Implementing efficient global optimization methods in full waveform inversion

Full Waveform Inversion (FWI) is slowly becoming the standard for velocity estimation from seismic data. It uses the full wave equation to estimate high resolution models capable of recovering finer details compared to traditional methods like tomography. FWI is constructed as a least squares optimization problem that iteratively updates an initial model until the misfit between modeled and observed data are within a pre-specified tolerance. The local nature of FWI makes it sensitive to the choice of starting model which has to be in the global minimum trough of the misfit function. If the starting model lies outside the global minimum trough, FWI converges to a local minima giving an incorrect estimation of subsurface properties. In this thesis, I eliminate the sensitivity to the starting model when performing FWI. This is done by recasting FWI into a global optimization problem using a combination of sparse parameterization methods. The starting model is generated by a global optimization method that is not sensitive to the starting model. The result from the global optimization method is then used as a starting model for conventional FWI using a dense set of parameters. In chapter 2, I apply global optimization with a sparse parameterization technique for 2D models using a combination of interfaces and velocities.

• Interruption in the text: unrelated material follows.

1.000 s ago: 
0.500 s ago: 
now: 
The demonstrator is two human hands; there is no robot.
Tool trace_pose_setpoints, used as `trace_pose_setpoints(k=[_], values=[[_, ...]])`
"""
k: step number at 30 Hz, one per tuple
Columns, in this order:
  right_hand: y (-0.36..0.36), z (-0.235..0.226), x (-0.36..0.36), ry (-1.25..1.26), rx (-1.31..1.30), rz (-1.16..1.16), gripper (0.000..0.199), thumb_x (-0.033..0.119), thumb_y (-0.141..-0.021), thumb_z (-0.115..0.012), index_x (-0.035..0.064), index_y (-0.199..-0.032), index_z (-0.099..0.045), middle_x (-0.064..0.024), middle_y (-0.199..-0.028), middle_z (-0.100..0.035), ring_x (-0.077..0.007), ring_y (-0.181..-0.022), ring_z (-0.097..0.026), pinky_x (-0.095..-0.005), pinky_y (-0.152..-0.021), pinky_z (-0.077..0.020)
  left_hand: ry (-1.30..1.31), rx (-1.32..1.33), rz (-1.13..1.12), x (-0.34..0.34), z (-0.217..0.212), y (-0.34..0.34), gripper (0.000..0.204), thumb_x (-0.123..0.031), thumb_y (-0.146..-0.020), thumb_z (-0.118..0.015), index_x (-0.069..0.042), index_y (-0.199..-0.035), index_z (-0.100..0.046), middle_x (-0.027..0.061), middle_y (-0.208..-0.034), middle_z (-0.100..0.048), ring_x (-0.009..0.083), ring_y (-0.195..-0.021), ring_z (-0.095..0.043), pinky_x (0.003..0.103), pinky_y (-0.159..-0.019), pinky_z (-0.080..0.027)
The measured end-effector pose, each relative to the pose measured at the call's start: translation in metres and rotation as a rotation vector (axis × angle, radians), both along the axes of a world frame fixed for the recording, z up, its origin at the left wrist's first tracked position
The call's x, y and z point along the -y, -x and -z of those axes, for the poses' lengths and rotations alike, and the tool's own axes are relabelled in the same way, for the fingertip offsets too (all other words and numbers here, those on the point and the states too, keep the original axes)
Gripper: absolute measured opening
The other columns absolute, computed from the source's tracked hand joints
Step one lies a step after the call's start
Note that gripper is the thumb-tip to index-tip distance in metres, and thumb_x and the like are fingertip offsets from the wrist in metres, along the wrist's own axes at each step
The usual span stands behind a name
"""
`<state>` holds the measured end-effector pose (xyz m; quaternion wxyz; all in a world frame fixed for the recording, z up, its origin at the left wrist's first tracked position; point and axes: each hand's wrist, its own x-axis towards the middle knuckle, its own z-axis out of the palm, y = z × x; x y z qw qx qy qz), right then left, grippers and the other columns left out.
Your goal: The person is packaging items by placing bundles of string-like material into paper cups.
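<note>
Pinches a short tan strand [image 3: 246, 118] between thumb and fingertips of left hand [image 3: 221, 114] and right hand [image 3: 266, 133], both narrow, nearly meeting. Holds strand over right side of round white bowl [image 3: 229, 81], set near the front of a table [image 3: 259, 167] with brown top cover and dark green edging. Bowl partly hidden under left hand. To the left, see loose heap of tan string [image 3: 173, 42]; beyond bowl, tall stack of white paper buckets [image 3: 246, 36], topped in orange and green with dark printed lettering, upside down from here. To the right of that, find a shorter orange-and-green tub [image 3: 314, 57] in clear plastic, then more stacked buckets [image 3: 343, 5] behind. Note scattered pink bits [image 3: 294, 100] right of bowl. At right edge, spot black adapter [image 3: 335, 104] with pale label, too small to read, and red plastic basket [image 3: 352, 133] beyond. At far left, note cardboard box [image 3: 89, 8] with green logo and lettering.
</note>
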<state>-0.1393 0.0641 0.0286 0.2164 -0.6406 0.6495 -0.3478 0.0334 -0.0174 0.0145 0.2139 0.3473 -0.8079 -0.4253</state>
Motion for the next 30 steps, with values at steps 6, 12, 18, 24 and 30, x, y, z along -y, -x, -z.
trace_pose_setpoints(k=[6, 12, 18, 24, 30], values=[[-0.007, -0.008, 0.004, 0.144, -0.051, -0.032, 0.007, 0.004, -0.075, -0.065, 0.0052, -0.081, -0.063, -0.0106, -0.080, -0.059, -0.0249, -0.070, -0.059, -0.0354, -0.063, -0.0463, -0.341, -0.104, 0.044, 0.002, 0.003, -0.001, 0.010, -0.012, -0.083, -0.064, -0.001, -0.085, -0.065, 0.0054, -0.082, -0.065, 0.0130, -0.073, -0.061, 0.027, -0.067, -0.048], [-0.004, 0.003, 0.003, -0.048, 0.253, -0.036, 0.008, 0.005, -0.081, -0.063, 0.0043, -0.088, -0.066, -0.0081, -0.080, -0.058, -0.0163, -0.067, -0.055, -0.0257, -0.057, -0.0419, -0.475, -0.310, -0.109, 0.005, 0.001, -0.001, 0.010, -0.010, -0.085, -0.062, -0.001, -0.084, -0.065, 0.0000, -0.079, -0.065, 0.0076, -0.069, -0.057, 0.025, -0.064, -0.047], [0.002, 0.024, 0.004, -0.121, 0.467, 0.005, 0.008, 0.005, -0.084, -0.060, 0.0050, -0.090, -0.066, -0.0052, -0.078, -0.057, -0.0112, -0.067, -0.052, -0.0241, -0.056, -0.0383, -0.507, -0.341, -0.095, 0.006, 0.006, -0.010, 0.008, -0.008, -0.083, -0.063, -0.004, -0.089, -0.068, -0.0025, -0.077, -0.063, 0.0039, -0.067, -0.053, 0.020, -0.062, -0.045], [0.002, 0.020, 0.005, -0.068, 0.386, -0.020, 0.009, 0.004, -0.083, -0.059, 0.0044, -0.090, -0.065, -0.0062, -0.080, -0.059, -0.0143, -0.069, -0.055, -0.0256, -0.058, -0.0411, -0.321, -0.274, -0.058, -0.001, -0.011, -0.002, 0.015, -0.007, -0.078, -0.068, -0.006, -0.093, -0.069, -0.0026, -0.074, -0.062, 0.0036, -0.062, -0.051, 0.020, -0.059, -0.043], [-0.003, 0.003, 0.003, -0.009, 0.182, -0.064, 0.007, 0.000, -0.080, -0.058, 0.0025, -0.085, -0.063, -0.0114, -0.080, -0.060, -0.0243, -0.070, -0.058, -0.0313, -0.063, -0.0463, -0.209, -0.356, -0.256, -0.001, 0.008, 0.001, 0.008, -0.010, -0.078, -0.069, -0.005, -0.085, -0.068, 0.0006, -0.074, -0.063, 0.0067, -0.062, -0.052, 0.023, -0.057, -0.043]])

Chapter 3 extends the sparse parameterization for salt bodies using ellipse sets and level-set methods. Lastly, chapter 4 extends sparse parameterization in three dimensions to perform FWI without a starting guess. I demonstrate that the proposed approaches are not sensitive to the source of starting model and discuss some sources of uncertainty.

Another issue that prevents implementation of FWI on a regular basis is its computational cost. Expensive forward evaluations need to be performed multiple times across several iterations to obtain the final model. It is of particular significance in 3D where in addition to posing a computational cost problem, it also creates a data reversal problem when computing the gradient. I propose two approaches to reduce the computational cost of forward modeling and gradient computation in the time and frequency domains. The frequency domain approach discussed in chapter 5 exploits the contribution of unchanging zones in an inversion workflow to be reused over subsequent iterations of FWI. The final chapter discusses how to run a gradient computation on GPUs using faster interconnect and on-node memory. I provide a template to apply it to a general adjoint problem with specific example on FWI. I obtain a 20-40% and 82-207% improvement in runtimes in the frequency and time domain, respectively, using the proposed methods.